Your objective. Copy only what lies from the line containing "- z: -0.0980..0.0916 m" through the line containing "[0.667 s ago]" in the entries below, keeping both end lines exact and dropping every picture.

Records to process: Begin

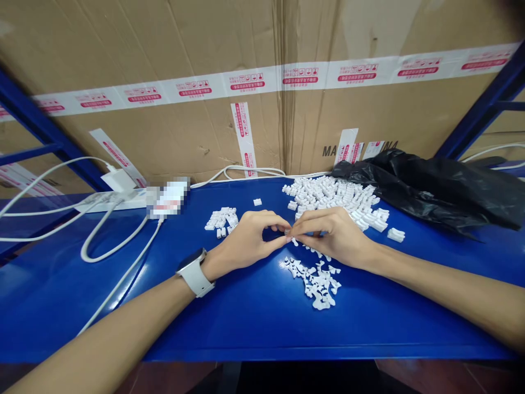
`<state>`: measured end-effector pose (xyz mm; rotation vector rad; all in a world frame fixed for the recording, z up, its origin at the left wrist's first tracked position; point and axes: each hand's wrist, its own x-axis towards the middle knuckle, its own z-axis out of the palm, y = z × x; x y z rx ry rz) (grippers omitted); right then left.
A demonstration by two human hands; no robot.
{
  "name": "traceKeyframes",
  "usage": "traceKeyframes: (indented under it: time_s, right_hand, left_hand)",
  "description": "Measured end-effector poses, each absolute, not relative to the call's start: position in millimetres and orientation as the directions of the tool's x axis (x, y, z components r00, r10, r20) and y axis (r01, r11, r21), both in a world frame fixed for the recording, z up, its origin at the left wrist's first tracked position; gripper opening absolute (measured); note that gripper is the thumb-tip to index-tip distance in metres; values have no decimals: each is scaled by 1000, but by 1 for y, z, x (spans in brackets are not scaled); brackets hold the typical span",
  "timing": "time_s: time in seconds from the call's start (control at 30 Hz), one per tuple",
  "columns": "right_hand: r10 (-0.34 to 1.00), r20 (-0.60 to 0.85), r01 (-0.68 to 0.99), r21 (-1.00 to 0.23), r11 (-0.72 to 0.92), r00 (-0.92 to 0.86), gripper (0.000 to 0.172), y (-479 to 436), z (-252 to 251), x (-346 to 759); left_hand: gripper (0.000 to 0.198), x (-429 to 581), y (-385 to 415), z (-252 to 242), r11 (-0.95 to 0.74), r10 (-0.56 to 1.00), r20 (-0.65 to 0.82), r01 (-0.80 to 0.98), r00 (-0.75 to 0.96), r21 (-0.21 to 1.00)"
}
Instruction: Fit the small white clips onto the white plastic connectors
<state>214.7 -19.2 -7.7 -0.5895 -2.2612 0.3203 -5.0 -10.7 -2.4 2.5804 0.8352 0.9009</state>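
My left hand [246, 236] and my right hand [333, 235] meet over the blue shelf, their fingertips pinching a small white plastic piece [288, 232] that is mostly hidden between them. Behind my right hand lies a large heap of white plastic pieces [328, 196]. A smaller cluster of blocky pieces [221, 220] sits left of my left hand. Below my fingertips, a loose scatter of irregular white pieces [315, 283] spreads toward the shelf's front edge. A white smartwatch [195, 272] circles my left wrist.
A black plastic bag [426, 191] lies at the back right of the blue shelf [213, 323]. A white power strip [110, 201], charger [117, 179] and white cables lie at the left. Blue uprights and a taped cardboard carton [246, 54] stand behind.
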Motion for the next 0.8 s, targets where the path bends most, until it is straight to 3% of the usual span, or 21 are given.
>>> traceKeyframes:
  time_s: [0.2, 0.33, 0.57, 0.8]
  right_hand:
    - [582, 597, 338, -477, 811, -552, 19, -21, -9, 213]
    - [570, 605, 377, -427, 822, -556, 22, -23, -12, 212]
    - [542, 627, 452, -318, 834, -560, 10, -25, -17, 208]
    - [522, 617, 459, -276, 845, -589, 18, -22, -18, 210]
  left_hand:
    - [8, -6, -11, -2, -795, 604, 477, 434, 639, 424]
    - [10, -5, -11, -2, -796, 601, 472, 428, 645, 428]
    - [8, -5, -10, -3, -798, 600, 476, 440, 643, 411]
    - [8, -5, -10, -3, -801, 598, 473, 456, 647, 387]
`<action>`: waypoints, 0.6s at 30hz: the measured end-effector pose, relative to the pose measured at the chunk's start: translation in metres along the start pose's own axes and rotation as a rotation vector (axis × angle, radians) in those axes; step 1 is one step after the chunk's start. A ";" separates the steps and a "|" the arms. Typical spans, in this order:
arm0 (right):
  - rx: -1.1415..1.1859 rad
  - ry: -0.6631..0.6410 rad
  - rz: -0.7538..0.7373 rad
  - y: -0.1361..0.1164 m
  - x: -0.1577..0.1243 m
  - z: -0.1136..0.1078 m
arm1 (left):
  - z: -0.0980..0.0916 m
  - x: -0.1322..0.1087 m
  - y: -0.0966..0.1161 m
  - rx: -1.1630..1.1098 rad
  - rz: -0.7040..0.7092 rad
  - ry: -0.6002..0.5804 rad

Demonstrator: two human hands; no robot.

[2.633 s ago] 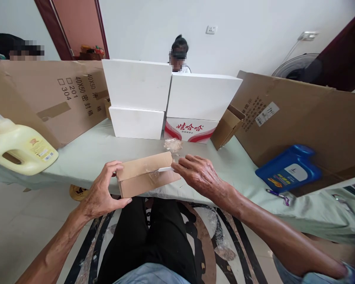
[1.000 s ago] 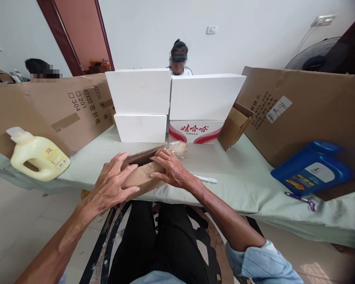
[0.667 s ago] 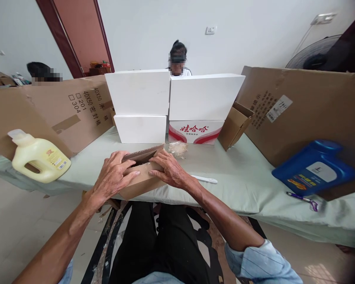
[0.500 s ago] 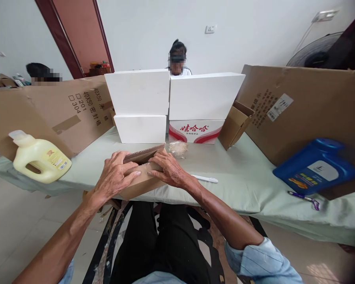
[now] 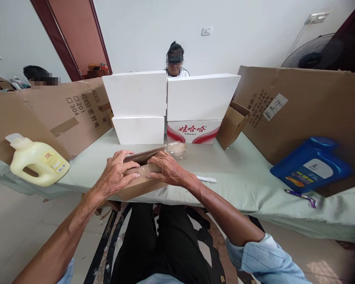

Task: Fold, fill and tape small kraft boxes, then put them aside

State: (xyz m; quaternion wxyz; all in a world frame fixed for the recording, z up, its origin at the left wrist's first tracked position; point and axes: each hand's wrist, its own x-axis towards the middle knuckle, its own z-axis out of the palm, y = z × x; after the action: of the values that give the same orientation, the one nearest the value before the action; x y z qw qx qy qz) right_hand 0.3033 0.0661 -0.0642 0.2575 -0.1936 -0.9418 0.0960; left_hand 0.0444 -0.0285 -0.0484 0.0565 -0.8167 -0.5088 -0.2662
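Note:
A small brown cardboard box (image 5: 144, 185) rests at the table's front edge, its top partly open with a dark gap between the flaps. My left hand (image 5: 118, 171) grips the box's left end, fingers over the top and thumb along the near flap. At the right end, my right hand (image 5: 164, 167) holds the upper edge, fingers bent into the opening and thumb pressed on the near flap. Shiny clear tape shows on that flap between the thumbs. Just behind the box lies a crumpled clear plastic packet (image 5: 176, 149) with something pale inside. The box's inside is mostly hidden.
White boxes (image 5: 137, 94) are stacked at the back, one with red print. Large cartons (image 5: 83, 114) flank the table (image 5: 236, 169). A yellow jug (image 5: 40, 161) stands left; a blue bottle (image 5: 312, 165), a purple toothbrush (image 5: 301, 196) and a white-handled tool (image 5: 206, 179) lie right. Two people sit beyond.
The near flap is bent inward a little more under my thumbs. Both hands keep their hold on the cardboard box. The whole view has shifted slightly.

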 end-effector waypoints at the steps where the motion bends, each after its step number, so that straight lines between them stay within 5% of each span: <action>1: 0.011 0.006 -0.002 0.000 0.000 0.000 | -0.001 -0.001 -0.001 -0.009 0.040 -0.018; 10: 0.143 0.010 -0.029 -0.003 -0.003 -0.006 | 0.004 0.010 -0.005 0.076 0.246 0.084; 18: 0.075 0.005 -0.021 0.005 -0.003 0.004 | 0.006 0.013 -0.003 0.048 0.269 0.051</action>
State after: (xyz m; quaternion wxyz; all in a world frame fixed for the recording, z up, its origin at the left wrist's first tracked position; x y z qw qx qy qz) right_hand 0.3051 0.0692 -0.0708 0.2679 -0.1743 -0.9388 0.1282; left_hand 0.0487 -0.0144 -0.0477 0.1241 -0.8690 -0.3992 -0.2648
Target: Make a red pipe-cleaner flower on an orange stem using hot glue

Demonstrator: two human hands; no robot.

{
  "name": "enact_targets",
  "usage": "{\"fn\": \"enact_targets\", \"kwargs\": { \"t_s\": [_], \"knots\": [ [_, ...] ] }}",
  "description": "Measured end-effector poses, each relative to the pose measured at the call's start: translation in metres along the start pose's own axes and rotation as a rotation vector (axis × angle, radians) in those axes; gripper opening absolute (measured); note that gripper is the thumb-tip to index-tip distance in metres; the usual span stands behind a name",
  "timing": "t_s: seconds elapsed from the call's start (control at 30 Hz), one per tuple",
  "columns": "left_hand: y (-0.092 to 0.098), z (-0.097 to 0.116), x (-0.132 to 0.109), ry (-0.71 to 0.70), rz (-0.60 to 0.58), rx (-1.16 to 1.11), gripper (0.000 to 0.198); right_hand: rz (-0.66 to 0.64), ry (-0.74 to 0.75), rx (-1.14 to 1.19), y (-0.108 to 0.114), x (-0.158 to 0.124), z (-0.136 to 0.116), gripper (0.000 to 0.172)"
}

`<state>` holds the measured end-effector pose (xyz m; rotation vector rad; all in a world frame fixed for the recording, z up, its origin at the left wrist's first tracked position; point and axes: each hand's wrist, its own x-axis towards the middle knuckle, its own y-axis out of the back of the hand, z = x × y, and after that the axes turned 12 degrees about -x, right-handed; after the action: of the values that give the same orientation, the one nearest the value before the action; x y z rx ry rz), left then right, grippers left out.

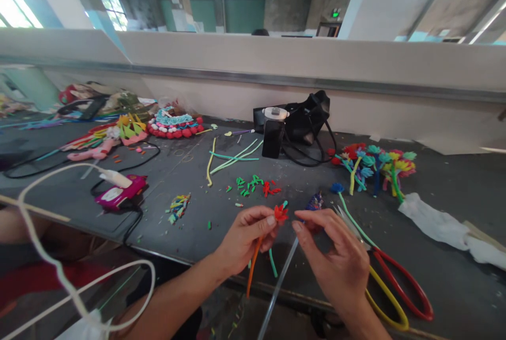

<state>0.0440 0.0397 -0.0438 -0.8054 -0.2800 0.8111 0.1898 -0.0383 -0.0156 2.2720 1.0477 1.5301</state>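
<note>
My left hand [247,242] pinches an orange pipe-cleaner stem [253,269] topped by a small red flower [281,213], just above the grey table's [190,234] front edge. A green stem piece [272,263] hangs beside the orange one. My right hand [336,255] is closed in a pinch close to the flower, and a clear thin stick [279,287] runs down from it. Scissors with a red and a yellow handle loop [399,290] lie under that hand's far side. A blue flower piece [315,202] rests just beyond my fingers.
Green and red cut bits [253,184] lie mid-table, with long green and yellow stems [231,158] behind. A finished flower bunch [373,166] sits right, near white cloth [438,224]. A pink glue gun [118,192], black bag [308,121], dark bottle [273,134] and craft pile [174,124] stand further off.
</note>
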Motion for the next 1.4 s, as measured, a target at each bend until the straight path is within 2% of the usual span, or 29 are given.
{"fn": "enact_targets", "kwargs": {
  "t_s": [0.17,0.37,0.6,0.9,1.2,1.4],
  "knots": [
    [0.002,-0.001,0.0,0.022,-0.015,0.013,0.019,-0.03,-0.008,0.014,-0.001,-0.002,0.0,0.016],
    [0.001,-0.001,0.0,0.049,-0.017,0.028,0.022,-0.003,0.019,0.008,0.0,-0.002,-0.002,0.016],
    [-0.001,0.002,0.0,0.076,-0.064,0.028,0.022,-0.007,-0.085,-0.013,-0.005,-0.004,0.004,0.013],
    [0.001,0.001,0.001,0.076,-0.028,-0.02,0.017,-0.043,-0.16,0.01,-0.01,-0.006,0.005,0.008],
    [0.0,0.002,0.001,0.072,0.006,-0.006,0.019,-0.053,-0.16,0.017,-0.013,-0.006,0.006,0.007],
    [-0.002,0.004,0.0,0.021,0.036,0.062,0.02,-0.034,-0.166,0.007,-0.01,-0.008,0.005,0.014]
  ]
}}
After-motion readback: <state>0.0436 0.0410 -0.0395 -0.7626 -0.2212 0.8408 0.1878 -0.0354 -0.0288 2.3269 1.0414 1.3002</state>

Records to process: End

Solution to this task.
  - z: -0.0980..0.0916 m
  - x: -0.1322..0.1087 m
  - y: -0.0966..0.1161 m
  - rx: -1.1630..1.1098 rad
  - rz: -0.7040..0.7092 rad
  - ry: -0.6002..0.5804 rad

Demonstrator: two human hands; no robot.

[2.633 s ago] 
[1.000 s ago] 
[0.667 s ago] 

No more work remains for this exercise.